**Instructions for the task**
Below are the entries; give again exactly the lines from the one mentioning "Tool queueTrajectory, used" through the one mentioning "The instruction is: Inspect", inclusive.

START Information given

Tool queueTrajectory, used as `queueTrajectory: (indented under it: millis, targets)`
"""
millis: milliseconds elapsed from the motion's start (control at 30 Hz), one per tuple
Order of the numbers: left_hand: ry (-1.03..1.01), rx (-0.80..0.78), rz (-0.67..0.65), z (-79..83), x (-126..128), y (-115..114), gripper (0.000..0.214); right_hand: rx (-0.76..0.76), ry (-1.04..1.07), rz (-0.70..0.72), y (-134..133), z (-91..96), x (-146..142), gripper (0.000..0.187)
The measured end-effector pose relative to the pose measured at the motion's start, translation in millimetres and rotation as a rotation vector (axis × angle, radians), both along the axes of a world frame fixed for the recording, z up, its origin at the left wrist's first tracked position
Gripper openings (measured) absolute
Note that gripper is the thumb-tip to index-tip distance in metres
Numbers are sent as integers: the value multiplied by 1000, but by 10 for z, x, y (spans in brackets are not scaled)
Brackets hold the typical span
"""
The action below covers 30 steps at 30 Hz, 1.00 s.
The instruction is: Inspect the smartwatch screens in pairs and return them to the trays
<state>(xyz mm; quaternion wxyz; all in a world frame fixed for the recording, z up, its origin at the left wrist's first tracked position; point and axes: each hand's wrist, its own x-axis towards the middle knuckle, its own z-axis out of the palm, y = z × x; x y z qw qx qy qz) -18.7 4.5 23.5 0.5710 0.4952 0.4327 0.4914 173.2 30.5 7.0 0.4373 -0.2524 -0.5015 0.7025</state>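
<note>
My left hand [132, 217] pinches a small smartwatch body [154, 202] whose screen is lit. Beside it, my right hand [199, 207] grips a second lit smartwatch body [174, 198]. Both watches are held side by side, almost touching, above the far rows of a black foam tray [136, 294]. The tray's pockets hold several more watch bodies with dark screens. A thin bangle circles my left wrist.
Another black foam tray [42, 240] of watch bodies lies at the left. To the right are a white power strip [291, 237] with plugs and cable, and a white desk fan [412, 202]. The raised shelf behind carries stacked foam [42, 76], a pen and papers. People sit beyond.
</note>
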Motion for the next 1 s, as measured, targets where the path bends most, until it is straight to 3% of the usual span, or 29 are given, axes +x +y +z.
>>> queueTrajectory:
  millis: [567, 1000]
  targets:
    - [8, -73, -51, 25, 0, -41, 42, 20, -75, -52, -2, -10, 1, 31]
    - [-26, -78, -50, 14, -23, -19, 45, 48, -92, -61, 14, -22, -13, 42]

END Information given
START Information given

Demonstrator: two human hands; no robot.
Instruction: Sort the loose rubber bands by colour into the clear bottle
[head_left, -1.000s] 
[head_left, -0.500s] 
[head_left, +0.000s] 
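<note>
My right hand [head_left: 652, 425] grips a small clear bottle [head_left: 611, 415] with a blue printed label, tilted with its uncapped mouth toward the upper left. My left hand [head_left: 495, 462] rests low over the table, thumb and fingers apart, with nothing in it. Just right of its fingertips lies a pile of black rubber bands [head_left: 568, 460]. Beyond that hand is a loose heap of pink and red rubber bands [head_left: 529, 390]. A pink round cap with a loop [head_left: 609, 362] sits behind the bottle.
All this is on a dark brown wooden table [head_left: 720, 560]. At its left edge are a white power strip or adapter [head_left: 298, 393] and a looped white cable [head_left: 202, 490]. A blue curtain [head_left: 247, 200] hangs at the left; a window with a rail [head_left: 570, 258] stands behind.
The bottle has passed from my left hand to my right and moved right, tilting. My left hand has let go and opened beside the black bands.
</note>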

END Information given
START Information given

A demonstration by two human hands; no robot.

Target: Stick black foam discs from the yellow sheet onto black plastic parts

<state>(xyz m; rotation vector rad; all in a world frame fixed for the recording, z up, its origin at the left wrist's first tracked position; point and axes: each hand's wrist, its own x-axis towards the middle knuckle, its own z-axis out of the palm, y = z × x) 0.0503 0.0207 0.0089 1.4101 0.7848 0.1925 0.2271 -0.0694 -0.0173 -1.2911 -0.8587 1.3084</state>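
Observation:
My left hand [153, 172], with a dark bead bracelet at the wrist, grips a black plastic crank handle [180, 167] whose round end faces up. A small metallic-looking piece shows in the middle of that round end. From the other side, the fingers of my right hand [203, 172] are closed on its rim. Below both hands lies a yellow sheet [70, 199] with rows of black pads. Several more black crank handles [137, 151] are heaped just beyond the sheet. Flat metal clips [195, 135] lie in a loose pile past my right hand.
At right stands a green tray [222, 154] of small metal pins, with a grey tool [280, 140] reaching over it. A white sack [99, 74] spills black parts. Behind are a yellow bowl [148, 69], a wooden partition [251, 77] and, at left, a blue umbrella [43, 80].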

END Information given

**Answer for this exercise**
Tool queueTrajectory, used as `queueTrajectory: (indented under it: millis, targets)`
"""
millis: milliseconds elapsed from the motion's start (control at 30 Hz), one per tuple
Order of the numbers: left_hand: ry (-1.03..1.01), rx (-0.80..0.78), rz (-0.67..0.65), z (-79..83), x (-126..128), y (-115..114), gripper (0.000..0.214); right_hand: rx (-0.76..0.76), ry (-1.04..1.07), rz (-0.70..0.72), y (-134..133), z (-91..96), x (-146..142), gripper (0.000..0.187)
The measured end-effector pose relative to the pose measured at the motion's start, translation in millimetres and rotation as a rotation vector (axis × angle, radians), both along the axes of a world frame fixed for the recording, z up, its origin at the left wrist's first tracked position
Gripper openings (measured) absolute
Note that gripper is the thumb-tip to index-tip distance in metres
Numbers are sent as integers: the value multiplied by 1000, but by 10 for z, x, y (spans in brackets are not scaled)
Brackets hold the typical span
"""
The action below covers 30 steps at 30 Hz, 1.00 s.
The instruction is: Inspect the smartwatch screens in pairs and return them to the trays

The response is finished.